The opinion of the court was delivered by: Michael A. Telesca United States District Judge


I. Introduction

Proceeding pro se, Willie Singleton ("Singleton" or "Petitioner") seeks a writ of habeas corpus pursuant to 28 U.S.C. § 2254 on the basis of alleged constitutional infirmities in his November 27, 2007, conviction for failing to register as a sex offender pursuant to New York's Sex Offender Registration Act ("the SORA").
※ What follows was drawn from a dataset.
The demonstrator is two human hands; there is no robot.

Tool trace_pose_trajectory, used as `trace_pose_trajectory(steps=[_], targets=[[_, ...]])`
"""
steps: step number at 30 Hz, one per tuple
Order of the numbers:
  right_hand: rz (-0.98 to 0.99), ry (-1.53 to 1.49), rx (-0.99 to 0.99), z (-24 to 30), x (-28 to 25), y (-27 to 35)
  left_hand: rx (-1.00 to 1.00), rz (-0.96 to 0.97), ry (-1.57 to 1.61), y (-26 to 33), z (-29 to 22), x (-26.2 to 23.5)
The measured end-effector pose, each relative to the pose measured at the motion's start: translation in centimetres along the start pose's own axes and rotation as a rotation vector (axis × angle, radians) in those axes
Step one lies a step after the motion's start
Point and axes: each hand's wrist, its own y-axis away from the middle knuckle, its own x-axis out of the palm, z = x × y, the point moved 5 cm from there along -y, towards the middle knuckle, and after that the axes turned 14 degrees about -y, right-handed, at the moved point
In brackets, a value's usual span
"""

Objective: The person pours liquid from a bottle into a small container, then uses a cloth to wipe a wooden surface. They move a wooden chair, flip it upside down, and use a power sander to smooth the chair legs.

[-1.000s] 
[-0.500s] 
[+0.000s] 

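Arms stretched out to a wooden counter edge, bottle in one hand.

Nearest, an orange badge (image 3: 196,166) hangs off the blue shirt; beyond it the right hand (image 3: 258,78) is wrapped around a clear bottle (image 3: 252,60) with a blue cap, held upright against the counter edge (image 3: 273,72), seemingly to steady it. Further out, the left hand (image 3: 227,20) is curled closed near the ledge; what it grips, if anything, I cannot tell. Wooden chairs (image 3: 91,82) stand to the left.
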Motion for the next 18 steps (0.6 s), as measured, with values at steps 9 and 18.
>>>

Respondent argues that Petitioner's habeas claims are subject to unexcused procedural defaults because the state courts relied upon adequate and independent state grounds to dismiss them. E.g., Coleman v. Thompson, 501 U.S. 722, 729-30, 749-50 (1991) ("This Court will not review a question of federal law decided by a state court if the decision of that court rests on a state law ground that is independent of the federal question and adequate to support the judgment.") (citations omitted); accord, e.g., Velasquez v. Leonardo, 898 F.2d 7, 9 (2d Cir. 1990) (per curiam) ("[F]ederal habeas review is foreclosed when a state court has expressly relied on a procedural default as an independent and adequate state ground, even where the state court has also ruled in the alternative on the merits of the federal claim."). Respondent further argues that Singleton's claim are, in any event, without merit.

Because the claims are easily denied on the merits, the Court has reviewed their substance rather than addressing the affirmative defense of procedural default. See, e.g., Dunham v. Travis, 313 F.3d 724, 729-30 (2d Cir.2002) ("[H]urdling the procedural question to reach the merits of a habeas petition" may be justified if the underlying issues "were easily resolvable against the habeas petitioner, whereas the procedural-bar issue involved complicated issues of state law.") (internal quotation marks and citation omitted).

For the reasons that follow, the Court agrees with Respondent that the claims do not warrant habeas relief. Accordingly, the petition is dismissed.

II. Discussion

Singleton, who has been adjudicated as a level three offender because he presents a "high" risk of reoffense, claims that (1) the SORA violates the Ex Post Facto clause; and (2) he was not given a full and fair hearing to determine his sex offender level in violation of his procedural due process rights.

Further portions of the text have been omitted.